- ASSIGNMENT
The expected output is exactly the lines below, starting at the line with "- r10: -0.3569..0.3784" and ending at the line with "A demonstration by", both included; no other line belongs in it.

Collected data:
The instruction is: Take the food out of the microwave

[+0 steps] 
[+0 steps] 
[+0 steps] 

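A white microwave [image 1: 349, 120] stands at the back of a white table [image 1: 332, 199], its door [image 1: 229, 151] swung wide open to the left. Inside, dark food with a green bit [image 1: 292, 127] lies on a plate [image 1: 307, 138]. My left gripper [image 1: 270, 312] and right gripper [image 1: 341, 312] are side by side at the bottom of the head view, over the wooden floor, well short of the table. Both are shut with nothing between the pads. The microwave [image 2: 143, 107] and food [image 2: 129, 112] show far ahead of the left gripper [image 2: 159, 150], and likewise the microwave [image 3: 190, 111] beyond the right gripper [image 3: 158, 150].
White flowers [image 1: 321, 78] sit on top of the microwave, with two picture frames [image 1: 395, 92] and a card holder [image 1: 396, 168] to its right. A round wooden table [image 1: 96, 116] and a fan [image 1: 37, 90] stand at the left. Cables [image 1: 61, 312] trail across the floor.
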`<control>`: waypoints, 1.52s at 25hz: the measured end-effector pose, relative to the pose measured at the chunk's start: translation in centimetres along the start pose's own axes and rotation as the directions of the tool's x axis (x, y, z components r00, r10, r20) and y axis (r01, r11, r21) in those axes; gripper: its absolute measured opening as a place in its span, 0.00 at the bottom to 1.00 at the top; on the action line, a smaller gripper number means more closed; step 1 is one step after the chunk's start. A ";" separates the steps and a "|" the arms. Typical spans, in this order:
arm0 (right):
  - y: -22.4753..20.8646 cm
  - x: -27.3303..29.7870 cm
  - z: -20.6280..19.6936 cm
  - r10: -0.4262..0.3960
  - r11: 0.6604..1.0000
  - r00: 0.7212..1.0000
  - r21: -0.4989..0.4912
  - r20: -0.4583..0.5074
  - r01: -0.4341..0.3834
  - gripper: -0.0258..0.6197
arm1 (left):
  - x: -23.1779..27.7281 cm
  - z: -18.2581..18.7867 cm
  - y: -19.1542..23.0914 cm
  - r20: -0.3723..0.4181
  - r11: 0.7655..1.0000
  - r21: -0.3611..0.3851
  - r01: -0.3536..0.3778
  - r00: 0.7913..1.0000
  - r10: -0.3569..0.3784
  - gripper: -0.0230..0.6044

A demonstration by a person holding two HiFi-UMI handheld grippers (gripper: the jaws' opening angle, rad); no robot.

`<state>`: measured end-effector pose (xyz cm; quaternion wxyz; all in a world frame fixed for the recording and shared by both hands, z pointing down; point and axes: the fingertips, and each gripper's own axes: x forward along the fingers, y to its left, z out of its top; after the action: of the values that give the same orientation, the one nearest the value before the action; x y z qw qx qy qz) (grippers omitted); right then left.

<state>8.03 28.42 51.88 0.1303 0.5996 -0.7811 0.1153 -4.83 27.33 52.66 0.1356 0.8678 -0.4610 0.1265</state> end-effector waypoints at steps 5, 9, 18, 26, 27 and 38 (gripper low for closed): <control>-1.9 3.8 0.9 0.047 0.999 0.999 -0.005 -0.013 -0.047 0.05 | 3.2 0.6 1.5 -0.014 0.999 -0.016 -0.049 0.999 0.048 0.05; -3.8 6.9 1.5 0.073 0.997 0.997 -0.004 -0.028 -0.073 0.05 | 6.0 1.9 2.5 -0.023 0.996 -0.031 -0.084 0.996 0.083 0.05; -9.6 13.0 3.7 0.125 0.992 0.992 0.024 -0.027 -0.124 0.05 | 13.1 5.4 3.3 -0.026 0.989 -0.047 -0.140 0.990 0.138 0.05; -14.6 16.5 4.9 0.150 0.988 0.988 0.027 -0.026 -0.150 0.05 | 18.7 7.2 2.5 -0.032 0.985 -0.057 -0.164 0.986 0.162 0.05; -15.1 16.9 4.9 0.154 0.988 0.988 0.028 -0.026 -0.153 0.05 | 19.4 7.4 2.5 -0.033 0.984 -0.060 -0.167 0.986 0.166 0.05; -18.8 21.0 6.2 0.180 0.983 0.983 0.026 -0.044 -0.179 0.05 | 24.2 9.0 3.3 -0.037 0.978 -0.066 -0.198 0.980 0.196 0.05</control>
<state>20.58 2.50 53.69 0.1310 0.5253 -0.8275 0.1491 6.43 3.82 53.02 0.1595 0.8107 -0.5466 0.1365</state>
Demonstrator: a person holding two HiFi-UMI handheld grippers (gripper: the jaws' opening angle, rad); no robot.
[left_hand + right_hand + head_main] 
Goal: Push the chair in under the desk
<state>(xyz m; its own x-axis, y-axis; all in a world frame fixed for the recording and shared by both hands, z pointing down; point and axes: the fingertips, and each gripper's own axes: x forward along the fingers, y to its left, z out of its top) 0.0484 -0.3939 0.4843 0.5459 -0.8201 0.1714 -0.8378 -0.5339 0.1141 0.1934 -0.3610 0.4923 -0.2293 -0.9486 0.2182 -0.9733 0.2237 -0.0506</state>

- ANSWER SPACE
  - r10: -0.3569..0.3784
  - gripper: -0.0230..0.6044

A demonstration by a person holding two HiFi-UMI handheld grippers (gripper: the jaws' opening angle, rad); no robot.

The answer, as written, is complete.